Geddes other series of bodies floating in space eschews the spacesuit and portrays subjects in a vulnerable state. Indeed the serenity of the floating figures in contrasted with the violence of their arrival in the scene. Each figure has, it seems, been forcibly ejected through a solid structure and is caught in a moment of pure movement. The serene position of the body floating in space is contrasted with the extreme violence of the breaking environment. The fact that the figures are vulnerable, dressed in flimsy clothing or, in some cases no clothing at all sets up a disquiet about the conditions that led them to this moment and the implied awful fate awaiting them at the inevitable end of their trajectory. One moment of beauty and serenity is surrealistically juxtaposed with implied events of great violence and pain.

In each of the paintings a bird appears. It is an oddly comforting presence within each of the pieces and highly symbolic, but of what I could not say.


Victor Safonkin’s work is self-described as Eurosurrealism or European classic surrealism & symbolism. His work is redolent of Salvador Dalí or more particularly Hieronymus Bosch. Victor’s work has been highly acclaimed and in 2005 he was invited to exhibit at the European Parliament in Brussels. The rock band Killing Joke used his Inhuman Rearing as an album cover in 2006.

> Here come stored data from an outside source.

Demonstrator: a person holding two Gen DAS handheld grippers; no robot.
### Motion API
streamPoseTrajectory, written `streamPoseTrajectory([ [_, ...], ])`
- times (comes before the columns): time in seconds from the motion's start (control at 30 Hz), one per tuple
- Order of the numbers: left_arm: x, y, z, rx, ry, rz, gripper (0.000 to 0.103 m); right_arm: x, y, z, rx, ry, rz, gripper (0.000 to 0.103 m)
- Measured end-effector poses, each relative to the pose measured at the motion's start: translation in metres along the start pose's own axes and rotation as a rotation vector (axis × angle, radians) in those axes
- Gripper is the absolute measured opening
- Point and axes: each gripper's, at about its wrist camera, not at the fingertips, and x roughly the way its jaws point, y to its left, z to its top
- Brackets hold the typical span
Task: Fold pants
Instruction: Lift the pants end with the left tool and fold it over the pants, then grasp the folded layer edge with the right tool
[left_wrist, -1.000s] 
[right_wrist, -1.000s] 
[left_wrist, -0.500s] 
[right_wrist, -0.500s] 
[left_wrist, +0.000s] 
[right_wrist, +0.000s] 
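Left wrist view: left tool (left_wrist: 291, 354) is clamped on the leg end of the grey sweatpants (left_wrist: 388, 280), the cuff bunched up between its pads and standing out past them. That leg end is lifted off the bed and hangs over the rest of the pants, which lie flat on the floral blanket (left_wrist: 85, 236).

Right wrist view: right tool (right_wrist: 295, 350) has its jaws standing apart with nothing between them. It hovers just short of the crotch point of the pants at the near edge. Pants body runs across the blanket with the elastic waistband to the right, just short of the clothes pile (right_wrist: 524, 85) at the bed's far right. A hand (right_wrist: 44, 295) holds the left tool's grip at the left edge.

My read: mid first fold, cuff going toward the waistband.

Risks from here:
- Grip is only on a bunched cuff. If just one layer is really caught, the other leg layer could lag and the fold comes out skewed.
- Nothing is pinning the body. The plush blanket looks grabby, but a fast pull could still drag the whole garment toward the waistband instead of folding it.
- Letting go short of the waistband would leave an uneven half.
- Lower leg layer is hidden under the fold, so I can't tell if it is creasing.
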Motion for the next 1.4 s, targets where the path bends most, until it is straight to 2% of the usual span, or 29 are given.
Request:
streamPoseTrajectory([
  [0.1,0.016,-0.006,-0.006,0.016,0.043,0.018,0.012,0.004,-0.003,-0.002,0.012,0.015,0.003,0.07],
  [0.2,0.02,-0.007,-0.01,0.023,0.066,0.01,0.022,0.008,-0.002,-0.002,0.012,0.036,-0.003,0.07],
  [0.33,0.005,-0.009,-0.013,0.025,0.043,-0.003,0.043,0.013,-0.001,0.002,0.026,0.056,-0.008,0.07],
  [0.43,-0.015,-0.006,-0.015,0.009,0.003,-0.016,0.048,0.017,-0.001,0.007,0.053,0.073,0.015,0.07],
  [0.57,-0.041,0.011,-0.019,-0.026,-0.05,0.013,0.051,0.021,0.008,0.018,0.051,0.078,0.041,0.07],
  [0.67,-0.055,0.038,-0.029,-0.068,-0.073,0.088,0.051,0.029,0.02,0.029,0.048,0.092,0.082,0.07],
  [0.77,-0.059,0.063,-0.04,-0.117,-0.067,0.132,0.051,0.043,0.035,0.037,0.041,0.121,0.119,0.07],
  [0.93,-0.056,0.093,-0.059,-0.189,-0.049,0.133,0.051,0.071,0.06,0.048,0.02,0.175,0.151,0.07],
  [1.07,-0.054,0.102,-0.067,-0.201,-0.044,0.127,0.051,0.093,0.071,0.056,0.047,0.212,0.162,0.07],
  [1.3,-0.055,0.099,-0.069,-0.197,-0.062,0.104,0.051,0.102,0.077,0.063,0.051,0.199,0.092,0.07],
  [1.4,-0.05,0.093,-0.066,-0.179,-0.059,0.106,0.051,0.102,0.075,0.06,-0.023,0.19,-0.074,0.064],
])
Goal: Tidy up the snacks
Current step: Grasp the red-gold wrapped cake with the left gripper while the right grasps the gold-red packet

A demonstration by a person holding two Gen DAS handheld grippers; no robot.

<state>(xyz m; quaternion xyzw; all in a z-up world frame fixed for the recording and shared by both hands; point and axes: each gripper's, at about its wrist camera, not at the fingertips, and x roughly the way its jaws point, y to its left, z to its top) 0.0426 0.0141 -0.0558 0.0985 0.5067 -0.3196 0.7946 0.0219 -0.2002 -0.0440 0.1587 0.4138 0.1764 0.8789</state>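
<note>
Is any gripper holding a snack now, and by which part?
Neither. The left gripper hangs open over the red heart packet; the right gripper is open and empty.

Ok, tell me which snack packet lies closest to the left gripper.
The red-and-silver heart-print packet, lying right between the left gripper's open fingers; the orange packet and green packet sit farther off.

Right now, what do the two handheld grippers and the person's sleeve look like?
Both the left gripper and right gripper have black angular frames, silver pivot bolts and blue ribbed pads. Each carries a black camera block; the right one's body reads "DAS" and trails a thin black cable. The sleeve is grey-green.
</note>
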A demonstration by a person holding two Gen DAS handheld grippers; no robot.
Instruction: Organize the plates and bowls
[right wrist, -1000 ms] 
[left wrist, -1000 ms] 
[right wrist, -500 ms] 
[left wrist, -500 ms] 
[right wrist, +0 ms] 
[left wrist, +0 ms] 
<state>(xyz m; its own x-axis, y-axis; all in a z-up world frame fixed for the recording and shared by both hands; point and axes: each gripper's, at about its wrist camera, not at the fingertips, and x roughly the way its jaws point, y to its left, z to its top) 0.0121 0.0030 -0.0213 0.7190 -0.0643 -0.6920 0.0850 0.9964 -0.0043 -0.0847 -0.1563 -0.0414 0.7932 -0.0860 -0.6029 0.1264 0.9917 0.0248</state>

Safonkin’s work, although bright in many places, is unsettling in that it depicts images of struggle, of warfare and violence alongside strange, misshapen creatures. In some ways his work is the most obviously surrealistic. His imagery is a catalog of elements that have shown up in surrealistic painting over the decades, yeat Safonkin manages to give it a fresh new treatment.

His realistic painting style, naturally, adds to the unsettling nature of the images. His figures’ predicaments, the close proximity of realistically painted flesh in uncomfortable proximity to very realistically painted sharp, metal objects, is enough to create a palpable disquiet in most viewers. His figures come together in a clash of warfare like violence and yet the composition and elements also conspire to suggest a bacchanalian-like celebration. The juxtaposition of these two dichotomies further enhances the discomfort level.

Safonkin and Geddes are two excellent examples of surrealist painters whose work cannot easily be compared to science fiction or fantasy illustration. The elements might be similar, but the “language” of the painting is different.

These images are meant to disturb and unsettle, to provoke a feeling of disquiet. They are designed to make us question our reality. This is something that all the best art should strive to do, especially fantasy and science fiction art.